Let’s start with the disposal efficiency coefficients:
|>
afl_regressions unnest(model) |>
filter(term == "disposalEfficiency") |>
ggplot(aes(x = estimate)) +
stat_halfeye() +
theme_minimal() +
labs(caption = "Median is shown with point. One and two standard deviations are shown by the black bars.")
Here is the distribution of those 1,000 different coefficients for disposal efficiency for each model.
Next, we can look at the intercepts:
|>
afl_regressions unnest(model) |>
filter(term == "(Intercept)") |>
ggplot(aes(x = estimate)) +
stat_halfeye() +
theme_minimal() +
labs(caption = "Median is shown with point.
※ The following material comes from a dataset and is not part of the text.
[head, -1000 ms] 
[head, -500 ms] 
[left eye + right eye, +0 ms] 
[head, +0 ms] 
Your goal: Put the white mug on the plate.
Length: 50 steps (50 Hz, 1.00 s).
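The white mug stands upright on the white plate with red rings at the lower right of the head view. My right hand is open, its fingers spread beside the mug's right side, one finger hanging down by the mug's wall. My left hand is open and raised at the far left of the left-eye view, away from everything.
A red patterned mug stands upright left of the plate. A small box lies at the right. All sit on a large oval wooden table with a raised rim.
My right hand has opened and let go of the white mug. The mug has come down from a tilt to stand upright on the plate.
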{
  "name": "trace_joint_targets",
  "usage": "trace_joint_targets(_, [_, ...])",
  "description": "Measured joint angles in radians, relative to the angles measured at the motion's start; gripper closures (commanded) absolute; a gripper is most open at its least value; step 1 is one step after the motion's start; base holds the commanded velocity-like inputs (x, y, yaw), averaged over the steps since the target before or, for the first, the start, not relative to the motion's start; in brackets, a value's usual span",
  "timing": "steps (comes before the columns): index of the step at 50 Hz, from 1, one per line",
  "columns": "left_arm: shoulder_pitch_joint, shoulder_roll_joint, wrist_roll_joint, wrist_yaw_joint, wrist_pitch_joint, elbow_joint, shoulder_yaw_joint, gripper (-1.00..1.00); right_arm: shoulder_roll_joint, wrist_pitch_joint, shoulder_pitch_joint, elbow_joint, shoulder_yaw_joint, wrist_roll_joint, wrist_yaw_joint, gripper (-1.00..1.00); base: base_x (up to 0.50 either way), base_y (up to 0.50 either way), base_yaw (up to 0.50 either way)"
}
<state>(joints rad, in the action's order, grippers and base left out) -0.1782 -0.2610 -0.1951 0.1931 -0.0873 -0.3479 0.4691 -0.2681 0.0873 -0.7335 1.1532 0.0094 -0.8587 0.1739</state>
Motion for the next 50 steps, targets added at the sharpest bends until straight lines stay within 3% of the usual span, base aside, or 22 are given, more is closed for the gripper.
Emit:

One and two standard deviations are shown by the black bars.")
You can see that one coefficient and estimate is common (represented by the peak of these two density plots) and that other estimates fall roughly symmetrically around this most common estimate.
In fact, if we ran an infinite number of regressions from an infinite number of random samples from our data, these coefficients would be distributed following the t-distribution.
We can use this knowledge to focus back on that single regression model that we built right at the start of this session.
<- lm(dreamTeamPoints ~ disposalEfficiency, data = afl_df)
m tidy(m)
# A tibble: 2 × 5
term estimate std.error statistic p.value
<chr> <dbl> <dbl> <dbl> <dbl>
1 (Intercept) 42.3 4.57 9.26 1.59e-18
2 disposalEfficiency 0.133 0.0705 1.88 6.03e- 2
Building uncertainty into our single regression model
Generally, we have a single sample and we use that sample to fit our models. We still need to account for the uncertainty (demonstrated above) created by random chance. We know that from an infinite number of samples, we would fit linear models with coefficients that follow the t-distribution. So, let’s use that knowledge to work out how certain we are of our estimates found above.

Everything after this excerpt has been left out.